Tra le figure più legate, a Brescia, al cardinale Ruini c’è il vescovo emerito Luciano Monari, ordinato vescovo dallo stesso Cardinale. Lo abbiamo intervistato.
Che ricordo personale conserva del cardinale Camillo Ruini?
«I ricordi sono davvero tanti. Quando entrai in seminario, Ruini mi insegnò filosofia per sei ore alla settimana per un intero anno. Dopo gli studi a Roma tornai e iniziai a insegnare insieme a lui: era il preside della scuola e io uno dei docenti. Da allora è nato un rapporto di conoscenza, stima e affetto che è durato negli anni. Quando Giovanni Paolo II mi nominò vescovo di Piacenza, fu proprio il cardinale Ruini a ordinarmi vescovo, mi accompagnò quando feci l'ingresso a Brescia».
Lei fu vicepresidente della CEI durante la presidenza Ruini. Che esperienza fu?
«Molto positiva. Ruini possedeva straordinarie capacità intellettuali e organizzative. Ha dato alla CEI la struttura che ancora oggi conserva. Noi vicepresidenti offrivamo il nostro contributo, ma il motore era lui. È stato un lavoro fecondo e importante per la Chiesa italiana».
Che significato attribuisce alla presenza di Papa Leone ai funerali?
«Lo considero un gesto molto significativo e ne sono felice. Ruini nutriva grande stima per Papa Leone e guardava con speranza al suo pontificato. È anche un segno di rispetto verso un uomo che ha dedicato l’intera vita al servizio della Chiesa».
Possiamo già parlare di un’eredità lasciata dal cardinale Ruini?

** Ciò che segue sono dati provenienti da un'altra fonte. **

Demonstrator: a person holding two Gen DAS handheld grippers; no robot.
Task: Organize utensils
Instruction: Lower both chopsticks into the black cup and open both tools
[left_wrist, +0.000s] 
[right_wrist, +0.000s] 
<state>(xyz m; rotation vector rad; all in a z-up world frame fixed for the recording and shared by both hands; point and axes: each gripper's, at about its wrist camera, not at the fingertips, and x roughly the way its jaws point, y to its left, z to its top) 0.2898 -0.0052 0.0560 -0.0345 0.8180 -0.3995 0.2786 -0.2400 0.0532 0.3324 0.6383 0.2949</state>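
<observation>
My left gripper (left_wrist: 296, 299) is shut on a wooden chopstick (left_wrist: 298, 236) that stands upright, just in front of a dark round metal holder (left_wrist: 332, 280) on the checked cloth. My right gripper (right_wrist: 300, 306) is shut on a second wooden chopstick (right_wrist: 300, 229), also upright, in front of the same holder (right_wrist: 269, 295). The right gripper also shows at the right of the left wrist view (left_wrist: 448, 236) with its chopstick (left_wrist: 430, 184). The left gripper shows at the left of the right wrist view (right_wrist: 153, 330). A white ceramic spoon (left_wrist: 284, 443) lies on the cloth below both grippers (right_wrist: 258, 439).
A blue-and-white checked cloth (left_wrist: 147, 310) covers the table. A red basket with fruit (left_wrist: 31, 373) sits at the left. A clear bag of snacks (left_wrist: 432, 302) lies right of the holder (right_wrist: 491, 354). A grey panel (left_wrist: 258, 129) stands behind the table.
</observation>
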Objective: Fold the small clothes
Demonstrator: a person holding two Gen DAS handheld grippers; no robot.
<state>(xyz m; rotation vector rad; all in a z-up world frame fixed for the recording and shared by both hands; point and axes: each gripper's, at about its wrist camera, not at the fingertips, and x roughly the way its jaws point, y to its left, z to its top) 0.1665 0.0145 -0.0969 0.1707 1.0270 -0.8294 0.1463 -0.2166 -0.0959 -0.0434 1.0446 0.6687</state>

«Rimane la struttura della CEI che contribuì a costruire, ma soprattutto resta la sua intuizione del progetto culturale. Era convinto che la crisi contemporanea non fosse anzitutto una crisi di fede, ma una crisi culturale che tende a escludere la fede dagli interessi e dagli orizzonti delle persone. È una riflessione oggi ancora molto attuale».
Ruini rappresentava l’ala conservatrice della Chiesa...
«Le sue posizioni sui temi etici nascevano da una riflessione più ampia, condivisa anche da Giovanni Paolo II. Ci ricordava che bisogna evitare due errori: vivere ancorati al passato oppure procedere verso il futuro senza punti di riferimento. Oggi viviamo in una società ricca di possibilità, ma spesso priva di un orizzonte comune. Ed è proprio questa la sfida del nostro tempo».